Extracted data entries:
*** Begin section ***
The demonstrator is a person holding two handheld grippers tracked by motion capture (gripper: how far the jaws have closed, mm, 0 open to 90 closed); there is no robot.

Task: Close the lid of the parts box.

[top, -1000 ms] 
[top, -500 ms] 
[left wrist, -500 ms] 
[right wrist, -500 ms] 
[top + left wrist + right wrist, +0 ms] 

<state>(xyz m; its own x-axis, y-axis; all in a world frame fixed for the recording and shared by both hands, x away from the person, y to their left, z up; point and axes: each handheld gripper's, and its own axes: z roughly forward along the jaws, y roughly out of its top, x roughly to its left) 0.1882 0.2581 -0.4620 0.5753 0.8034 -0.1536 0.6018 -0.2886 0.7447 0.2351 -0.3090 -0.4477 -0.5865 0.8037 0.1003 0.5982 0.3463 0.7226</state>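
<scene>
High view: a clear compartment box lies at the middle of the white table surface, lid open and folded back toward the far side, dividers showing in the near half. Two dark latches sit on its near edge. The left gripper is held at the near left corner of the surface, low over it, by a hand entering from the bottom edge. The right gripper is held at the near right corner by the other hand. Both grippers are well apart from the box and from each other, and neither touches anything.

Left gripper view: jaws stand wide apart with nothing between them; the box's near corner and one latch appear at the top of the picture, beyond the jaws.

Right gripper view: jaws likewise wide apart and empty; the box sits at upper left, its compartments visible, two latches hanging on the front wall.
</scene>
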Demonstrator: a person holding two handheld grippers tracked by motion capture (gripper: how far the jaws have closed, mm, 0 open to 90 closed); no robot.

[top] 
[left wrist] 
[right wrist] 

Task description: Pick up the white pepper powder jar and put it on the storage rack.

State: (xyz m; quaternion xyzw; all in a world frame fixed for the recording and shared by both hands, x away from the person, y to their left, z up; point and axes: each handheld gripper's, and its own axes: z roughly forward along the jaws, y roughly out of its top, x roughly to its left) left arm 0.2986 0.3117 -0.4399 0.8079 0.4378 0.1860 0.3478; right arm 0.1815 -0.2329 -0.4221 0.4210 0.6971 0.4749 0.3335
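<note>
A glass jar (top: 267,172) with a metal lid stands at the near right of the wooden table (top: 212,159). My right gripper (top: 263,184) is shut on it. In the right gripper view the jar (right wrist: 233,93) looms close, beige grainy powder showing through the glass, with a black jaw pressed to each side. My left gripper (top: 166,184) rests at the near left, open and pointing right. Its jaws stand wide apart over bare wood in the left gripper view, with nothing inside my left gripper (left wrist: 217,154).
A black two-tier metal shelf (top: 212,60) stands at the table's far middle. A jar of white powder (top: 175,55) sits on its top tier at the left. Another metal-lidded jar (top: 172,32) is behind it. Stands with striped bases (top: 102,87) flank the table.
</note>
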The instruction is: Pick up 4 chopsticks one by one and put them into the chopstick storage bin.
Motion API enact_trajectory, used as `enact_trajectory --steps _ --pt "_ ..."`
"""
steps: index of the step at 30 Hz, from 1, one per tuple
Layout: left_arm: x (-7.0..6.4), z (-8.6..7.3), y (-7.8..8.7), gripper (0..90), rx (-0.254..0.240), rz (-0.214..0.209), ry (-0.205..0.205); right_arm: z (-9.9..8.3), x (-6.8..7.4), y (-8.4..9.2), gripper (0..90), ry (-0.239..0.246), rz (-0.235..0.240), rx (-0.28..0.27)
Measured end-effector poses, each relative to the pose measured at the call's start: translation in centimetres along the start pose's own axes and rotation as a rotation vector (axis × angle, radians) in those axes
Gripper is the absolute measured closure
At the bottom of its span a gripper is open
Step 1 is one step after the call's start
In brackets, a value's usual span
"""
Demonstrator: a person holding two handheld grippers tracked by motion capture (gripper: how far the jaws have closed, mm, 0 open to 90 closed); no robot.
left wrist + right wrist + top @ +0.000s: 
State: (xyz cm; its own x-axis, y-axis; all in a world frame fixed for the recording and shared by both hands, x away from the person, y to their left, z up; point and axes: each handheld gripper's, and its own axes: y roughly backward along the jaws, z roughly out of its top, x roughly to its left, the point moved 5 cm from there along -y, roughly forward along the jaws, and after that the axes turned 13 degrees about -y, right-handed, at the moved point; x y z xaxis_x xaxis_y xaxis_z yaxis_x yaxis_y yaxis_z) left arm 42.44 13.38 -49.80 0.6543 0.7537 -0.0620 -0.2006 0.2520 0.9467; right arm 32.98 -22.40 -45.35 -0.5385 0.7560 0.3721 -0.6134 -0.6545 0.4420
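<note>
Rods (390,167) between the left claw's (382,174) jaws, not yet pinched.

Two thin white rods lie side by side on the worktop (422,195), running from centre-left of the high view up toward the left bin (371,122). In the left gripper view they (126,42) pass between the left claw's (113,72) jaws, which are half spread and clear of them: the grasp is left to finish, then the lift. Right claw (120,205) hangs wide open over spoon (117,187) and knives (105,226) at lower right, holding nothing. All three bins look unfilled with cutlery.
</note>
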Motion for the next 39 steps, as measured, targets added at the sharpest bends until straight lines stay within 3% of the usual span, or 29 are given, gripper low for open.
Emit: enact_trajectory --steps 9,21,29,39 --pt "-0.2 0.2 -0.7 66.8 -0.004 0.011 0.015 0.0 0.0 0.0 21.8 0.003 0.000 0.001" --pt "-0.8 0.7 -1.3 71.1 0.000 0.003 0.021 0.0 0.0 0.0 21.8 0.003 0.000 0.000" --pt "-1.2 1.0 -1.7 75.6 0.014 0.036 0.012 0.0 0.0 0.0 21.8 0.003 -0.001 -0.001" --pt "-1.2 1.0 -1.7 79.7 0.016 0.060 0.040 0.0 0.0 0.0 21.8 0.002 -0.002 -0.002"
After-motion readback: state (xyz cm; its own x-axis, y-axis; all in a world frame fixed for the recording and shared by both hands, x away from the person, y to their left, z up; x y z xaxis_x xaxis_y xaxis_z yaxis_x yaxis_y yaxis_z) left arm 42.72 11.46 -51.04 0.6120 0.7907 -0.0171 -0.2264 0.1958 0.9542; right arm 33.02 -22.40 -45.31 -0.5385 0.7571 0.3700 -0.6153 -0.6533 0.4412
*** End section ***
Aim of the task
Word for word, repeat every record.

Solution below
The demonstrator is a person holding two handheld grippers tracked by motion capture (gripper: how far the jaws have closed, mm, 0 open to 90 closed); there is no robot.

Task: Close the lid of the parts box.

[top, -1000 ms] 
[top, -500 ms] 
[left wrist, -500 ms] 
[right wrist, -500 ms] 
[top + left wrist + right wrist, +0 ms] 

<state>(xyz m; its own x-axis, y-axis; all in a world frame fixed for the recording and shared by both hands, x away from the person, y to their left, z up; point and axes: each handheld gripper's, and its own axes: z roughly forward along the jaws, y roughly out of its top, x roughly to its left) 0.1882 0.2581 -0.4620 0.5753 0.8034 -0.1536 0.6018 -0.2886 0.7447 0.2351 -0.3090 -0.4477 -0.5865 0.8037 0.1003 0.5982 0.3463 0.7226</state>
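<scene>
High view: a clear compartment box lies at the middle of the white table surface, lid open and folded back toward the far side, dividers showing in the near half. Two dark latches sit on its near edge. The left gripper is held at the near left corner of the surface, low over it, by a hand entering from the bottom edge. The right gripper is held at the near right corner by the other hand. Both grippers are well apart from the box and from each other, and neither touches anything.

Left gripper view: jaws stand wide apart with nothing between them; the box's near corner and one latch appear at the top of the picture, beyond the jaws.

Right gripper view: jaws likewise wide apart and empty; the box sits at upper left, its compartments visible, two latches hanging on the front wall.
</scene>
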Demonstrator: a person holding two handheld grippers tracked by motion capture (gripper: how far the jaws have closed, mm, 0 open to 90 closed); no robot.

[top] 
[left wrist] 
[right wrist] 

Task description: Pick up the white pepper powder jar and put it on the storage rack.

State: (xyz m; quaternion xyzw; all in a world frame fixed for the recording and shared by both hands, x away from the person, y to their left, z up; point and axes: each handheld gripper's, and its own axes: z roughly forward along the jaws, y roughly out of its top, x roughly to its left) left arm 0.2986 0.3117 -0.4399 0.8079 0.4378 0.1860 0.3478; right arm 0.1815 -0.2329 -0.4221 0.4210 0.6971 0.4749 0.3335
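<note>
A glass jar (top: 267,172) with a metal lid stands at the near right of the wooden table (top: 212,159). My right gripper (top: 263,184) is shut on it. In the right gripper view the jar (right wrist: 233,93) looms close, beige grainy powder showing through the glass, with a black jaw pressed to each side. My left gripper (top: 166,184) rests at the near left, open and pointing right. Its jaws stand wide apart over bare wood in the left gripper view, with nothing inside my left gripper (left wrist: 217,154).
A black two-tier metal shelf (top: 212,60) stands at the table's far middle. A jar of white powder (top: 175,55) sits on its top tier at the left. Another metal-lidded jar (top: 172,32) is behind it. Stands with striped bases (top: 102,87) flank the table.
</note>
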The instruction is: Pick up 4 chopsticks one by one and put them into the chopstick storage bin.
Motion API enact_trajectory, used as `enact_trajectory --steps _ --pt "_ ..."`
"""
steps: index of the step at 30 Hz, from 1, one per tuple
Layout: left_arm: x (-7.0..6.4), z (-8.6..7.3), y (-7.8..8.7), gripper (0..90), rx (-0.254..0.240), rz (-0.214..0.209), ry (-0.205..0.205); right_arm: z (-9.9..8.3), x (-6.8..7.4), y (-8.4..9.2), gripper (0..90), ry (-0.239..0.246), rz (-0.235..0.240), rx (-0.28..0.27)
Measured end-effector poses, each relative to the pose measured at the call's start: translation in centimetres along the start pose's own axes and rotation as a rotation vector (axis × angle, radians) in those axes
Gripper is the absolute measured closure
At the bottom of its span a gripper is open
Step 1 is one step after the call's start
In brackets, a value's usual span
"""
Demonstrator: a person holding two handheld grippers tracked by motion capture (gripper: how far the jaws have closed, mm, 0 open to 90 closed); no robot.
left wrist + right wrist + top @ +0.000s: 
State: (xyz cm; its own x-axis, y-axis; all in a world frame fixed for the recording and shared by both hands, x away from the person, y to their left, z up; point and axes: each handheld gripper's, and its own axes: y roughly backward along the jaws, z roughly out of its top, x roughly to its left, the point moved 5 cm from there along -y, roughly forward along the jaws, and after that the axes turned 13 degrees about -y, right-handed, at the moved point; x y z xaxis_x xaxis_y xaxis_z yaxis_x yaxis_y yaxis_z) left arm 42.44 13.38 -49.80 0.6543 0.7537 -0.0620 -0.2006 0.2520 0.9467; right arm 32.98 -22.40 -45.35 -0.5385 0.7560 0.3721 -0.6134 -0.6545 0.4420
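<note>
Rods (390,167) between the left claw's (382,174) jaws, not yet pinched.

Two thin white rods lie side by side on the worktop (422,195), running from centre-left of the high view up toward the left bin (371,122). In the left gripper view they (126,42) pass between the left claw's (113,72) jaws, which are half spread and clear of them: the grasp is left to finish, then the lift. Right claw (120,205) hangs wide open over spoon (117,187) and knives (105,226) at lower right, holding nothing. All three bins look unfilled with cutlery.
</note>
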Motion for the next 39 steps, as measured, targets added at the sharpest bends until straight lines stay within 3% of the usual span, or 29 are given, gripper low for open.
Emit: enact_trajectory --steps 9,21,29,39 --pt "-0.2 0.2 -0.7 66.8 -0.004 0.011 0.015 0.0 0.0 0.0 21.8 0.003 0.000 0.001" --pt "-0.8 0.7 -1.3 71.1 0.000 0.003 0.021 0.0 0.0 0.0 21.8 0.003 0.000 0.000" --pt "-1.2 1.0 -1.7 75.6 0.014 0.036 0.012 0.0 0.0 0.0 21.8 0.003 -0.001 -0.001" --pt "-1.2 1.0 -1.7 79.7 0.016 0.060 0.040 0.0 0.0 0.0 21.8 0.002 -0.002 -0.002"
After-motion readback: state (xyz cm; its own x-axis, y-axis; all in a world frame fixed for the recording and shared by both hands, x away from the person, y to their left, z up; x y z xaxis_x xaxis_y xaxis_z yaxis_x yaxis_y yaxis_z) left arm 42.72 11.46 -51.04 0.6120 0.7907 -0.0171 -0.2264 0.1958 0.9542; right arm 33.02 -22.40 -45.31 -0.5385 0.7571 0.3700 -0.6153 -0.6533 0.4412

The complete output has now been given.